Here in the Ems estuary it is possible to see in concrete terms how cooperating rather than closing oneself off provides better results. Germany and the Netherlands are demonstrating how conflicts can be resolved through good neighbourly relations.
Before the signing ceremony on the “Neuwerk”, the two Ministers had met over a working luncheon in Emden for political talks focusing on relations between Germany and the Netherlands and on current international issues. This was the first bilateral between the two Foreign Ministers since Mr Koenders took office on 17 October.
Treaty with a long history
The border demarcation between Germany and the Netherlands in the Ems estuary has long been disputed. The Ems‑Dollart Treaty of 1960 and its additional instruments previously regulated all practical questions relating to the stretch of sea between zero and three nautical miles from the coast. However, these rules do not refer to the sea between 3 and 12 nautical miles from the coast. This gap has led to problems, particularly following the construction of an offshore wind farm in the disputed sea area.
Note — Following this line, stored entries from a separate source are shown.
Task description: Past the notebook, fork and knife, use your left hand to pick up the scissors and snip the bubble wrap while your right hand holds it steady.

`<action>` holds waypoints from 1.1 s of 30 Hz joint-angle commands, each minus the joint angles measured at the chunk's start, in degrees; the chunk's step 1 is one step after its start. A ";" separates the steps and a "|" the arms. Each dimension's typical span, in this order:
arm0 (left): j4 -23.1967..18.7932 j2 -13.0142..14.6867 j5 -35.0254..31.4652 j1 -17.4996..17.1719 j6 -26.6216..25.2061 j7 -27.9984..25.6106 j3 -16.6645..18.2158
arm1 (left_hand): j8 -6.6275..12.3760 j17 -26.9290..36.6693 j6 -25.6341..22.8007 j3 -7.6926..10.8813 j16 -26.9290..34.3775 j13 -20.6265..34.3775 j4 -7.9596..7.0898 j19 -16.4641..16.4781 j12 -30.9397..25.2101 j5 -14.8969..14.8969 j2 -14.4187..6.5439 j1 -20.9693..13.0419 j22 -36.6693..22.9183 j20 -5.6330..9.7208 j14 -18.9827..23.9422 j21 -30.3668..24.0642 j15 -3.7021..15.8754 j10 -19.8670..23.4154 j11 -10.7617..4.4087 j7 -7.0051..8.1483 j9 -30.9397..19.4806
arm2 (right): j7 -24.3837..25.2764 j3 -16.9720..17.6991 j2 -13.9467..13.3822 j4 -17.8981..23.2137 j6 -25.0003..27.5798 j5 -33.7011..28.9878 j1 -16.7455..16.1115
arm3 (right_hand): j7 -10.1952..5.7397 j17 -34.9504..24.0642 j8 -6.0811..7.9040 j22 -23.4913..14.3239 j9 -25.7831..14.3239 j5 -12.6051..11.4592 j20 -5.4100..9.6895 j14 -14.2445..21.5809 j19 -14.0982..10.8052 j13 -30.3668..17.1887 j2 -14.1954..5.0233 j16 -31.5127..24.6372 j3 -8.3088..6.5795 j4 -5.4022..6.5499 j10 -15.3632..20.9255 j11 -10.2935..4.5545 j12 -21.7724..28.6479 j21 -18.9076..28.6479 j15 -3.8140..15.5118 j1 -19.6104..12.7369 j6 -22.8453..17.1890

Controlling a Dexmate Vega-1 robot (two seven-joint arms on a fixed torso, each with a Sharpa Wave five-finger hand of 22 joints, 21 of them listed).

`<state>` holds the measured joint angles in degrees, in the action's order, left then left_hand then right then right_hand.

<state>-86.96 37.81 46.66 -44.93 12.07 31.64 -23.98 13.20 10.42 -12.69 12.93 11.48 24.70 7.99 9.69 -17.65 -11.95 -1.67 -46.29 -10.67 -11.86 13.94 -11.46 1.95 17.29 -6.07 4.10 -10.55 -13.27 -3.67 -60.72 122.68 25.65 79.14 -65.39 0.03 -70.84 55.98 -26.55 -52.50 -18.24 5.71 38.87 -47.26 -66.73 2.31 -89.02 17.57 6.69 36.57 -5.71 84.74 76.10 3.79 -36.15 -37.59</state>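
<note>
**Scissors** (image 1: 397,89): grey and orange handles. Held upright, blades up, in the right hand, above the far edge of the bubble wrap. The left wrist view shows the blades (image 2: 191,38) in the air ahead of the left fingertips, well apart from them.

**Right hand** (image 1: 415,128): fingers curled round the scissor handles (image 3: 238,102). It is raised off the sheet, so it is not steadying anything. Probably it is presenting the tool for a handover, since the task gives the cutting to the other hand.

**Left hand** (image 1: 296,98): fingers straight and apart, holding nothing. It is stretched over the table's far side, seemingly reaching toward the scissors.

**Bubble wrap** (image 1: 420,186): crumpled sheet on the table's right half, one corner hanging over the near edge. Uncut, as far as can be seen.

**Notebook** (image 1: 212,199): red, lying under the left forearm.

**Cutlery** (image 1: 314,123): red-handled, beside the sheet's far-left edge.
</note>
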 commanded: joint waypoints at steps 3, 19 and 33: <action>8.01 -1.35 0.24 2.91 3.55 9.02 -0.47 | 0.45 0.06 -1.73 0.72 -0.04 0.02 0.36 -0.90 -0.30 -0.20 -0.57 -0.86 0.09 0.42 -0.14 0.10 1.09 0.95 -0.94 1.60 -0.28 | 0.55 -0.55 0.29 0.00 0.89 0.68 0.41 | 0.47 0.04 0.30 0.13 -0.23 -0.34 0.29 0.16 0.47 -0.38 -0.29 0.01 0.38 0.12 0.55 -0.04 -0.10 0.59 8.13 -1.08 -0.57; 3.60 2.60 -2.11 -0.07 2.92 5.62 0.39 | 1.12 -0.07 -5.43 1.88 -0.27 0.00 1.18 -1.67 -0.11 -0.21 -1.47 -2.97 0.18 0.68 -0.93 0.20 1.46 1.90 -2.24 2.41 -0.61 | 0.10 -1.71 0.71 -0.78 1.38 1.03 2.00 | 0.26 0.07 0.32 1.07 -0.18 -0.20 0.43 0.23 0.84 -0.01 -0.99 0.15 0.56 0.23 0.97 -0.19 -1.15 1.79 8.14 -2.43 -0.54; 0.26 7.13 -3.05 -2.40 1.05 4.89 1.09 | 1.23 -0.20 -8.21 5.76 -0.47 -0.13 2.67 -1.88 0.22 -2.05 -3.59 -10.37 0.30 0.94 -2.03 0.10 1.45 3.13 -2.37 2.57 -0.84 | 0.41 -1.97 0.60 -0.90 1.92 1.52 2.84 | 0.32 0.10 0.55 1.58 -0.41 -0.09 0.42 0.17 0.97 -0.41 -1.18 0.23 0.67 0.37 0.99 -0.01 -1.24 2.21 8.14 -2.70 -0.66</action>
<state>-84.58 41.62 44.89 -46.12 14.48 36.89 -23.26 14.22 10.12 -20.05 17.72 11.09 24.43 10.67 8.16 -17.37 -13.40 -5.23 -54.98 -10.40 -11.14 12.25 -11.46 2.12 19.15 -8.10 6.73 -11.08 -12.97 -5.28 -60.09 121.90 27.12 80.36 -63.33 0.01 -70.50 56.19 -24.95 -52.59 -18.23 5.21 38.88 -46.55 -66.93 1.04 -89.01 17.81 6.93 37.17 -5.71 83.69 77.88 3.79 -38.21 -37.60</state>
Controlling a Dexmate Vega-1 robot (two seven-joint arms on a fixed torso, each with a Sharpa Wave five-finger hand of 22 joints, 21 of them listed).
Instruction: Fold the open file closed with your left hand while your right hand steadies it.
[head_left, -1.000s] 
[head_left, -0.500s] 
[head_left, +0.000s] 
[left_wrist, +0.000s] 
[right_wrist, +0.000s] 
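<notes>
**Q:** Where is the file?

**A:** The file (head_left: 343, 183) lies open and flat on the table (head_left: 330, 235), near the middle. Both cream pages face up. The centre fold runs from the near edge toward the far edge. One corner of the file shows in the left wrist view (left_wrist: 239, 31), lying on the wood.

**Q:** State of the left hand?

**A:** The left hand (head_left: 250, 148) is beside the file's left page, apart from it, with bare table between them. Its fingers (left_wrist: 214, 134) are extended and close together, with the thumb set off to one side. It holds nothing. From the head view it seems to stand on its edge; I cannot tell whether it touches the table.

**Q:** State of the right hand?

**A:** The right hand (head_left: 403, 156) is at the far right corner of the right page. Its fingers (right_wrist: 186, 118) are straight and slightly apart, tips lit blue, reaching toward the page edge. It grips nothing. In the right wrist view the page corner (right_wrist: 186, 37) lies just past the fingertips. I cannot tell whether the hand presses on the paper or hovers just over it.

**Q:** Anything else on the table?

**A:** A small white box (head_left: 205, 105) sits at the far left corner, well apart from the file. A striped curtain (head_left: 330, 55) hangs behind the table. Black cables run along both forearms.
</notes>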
Following preparatory talks which took place between 2011 and 2013, a practical compromise was reached in August 2013 at a meeting of the chief negotiators in Delfzijl. In five negotiation rounds in Berlin and The Hague, this political compromise was then converted into an international treaty, which was signed by Foreign Ministers Steinmeier and Koenders at a ceremony on the high sea on 24 October. Open questions and issues which arise in everyday affairs will be discussed and resolved within the format of joint, cross‑border cooperation, such as the Westerems Commission.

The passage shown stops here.